- An aerial mapping survey of marine debris on eight main Hawaiian islands indicates that most of it didn't come from the 2011 tsunami.
- The survey was funded by the Ministry of the Environment of Japan as part of the Japan Tsunami Gift Fund. It was conducted by the National Oceanic and Atmospheric Association (NOAA), the state Department of Land and Natural Resources (DLNR) and the North Pacific Marine Science Organization between August and November last year.
- The island of Niihau had the most debris, in part due to ocean currents, with close to 8,000 pieces of garbage counted. Oahu had the least with 1,000 pieces.
Debris from the massive tsunami started washing up on Hawaii in 2012. An estimated 1.5 million tons of debris has been making its way across the Pacific Ocean ever since. Clean-up crews from Alaska to California have also encountered this waste for years.

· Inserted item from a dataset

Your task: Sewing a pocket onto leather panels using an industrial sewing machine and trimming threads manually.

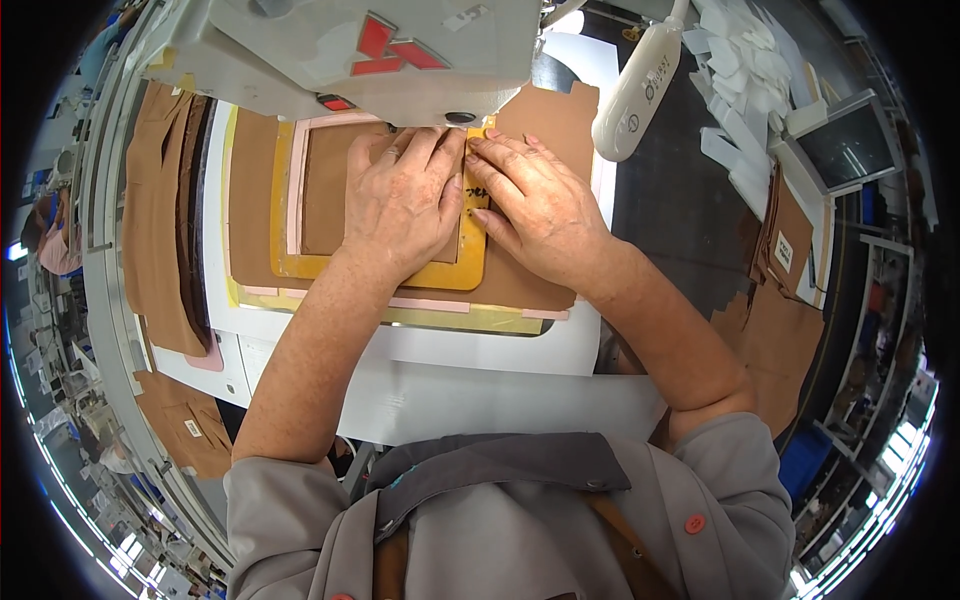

NOAA has been monitoring the situation and even mapping individual sightings. The majority of tsunami debris — houses, cars, ships — sank long before crossing the Pacific. Lighter items such as buoys and furniture did travel. Yet a large portion of what the Hawaiian survey found was small plastic items.
"Most of what was mapped is common, everyday items that someone haphazardly tossed onto the ground or directly into the water," DLNR chairwoman Suzanne Case said in a release.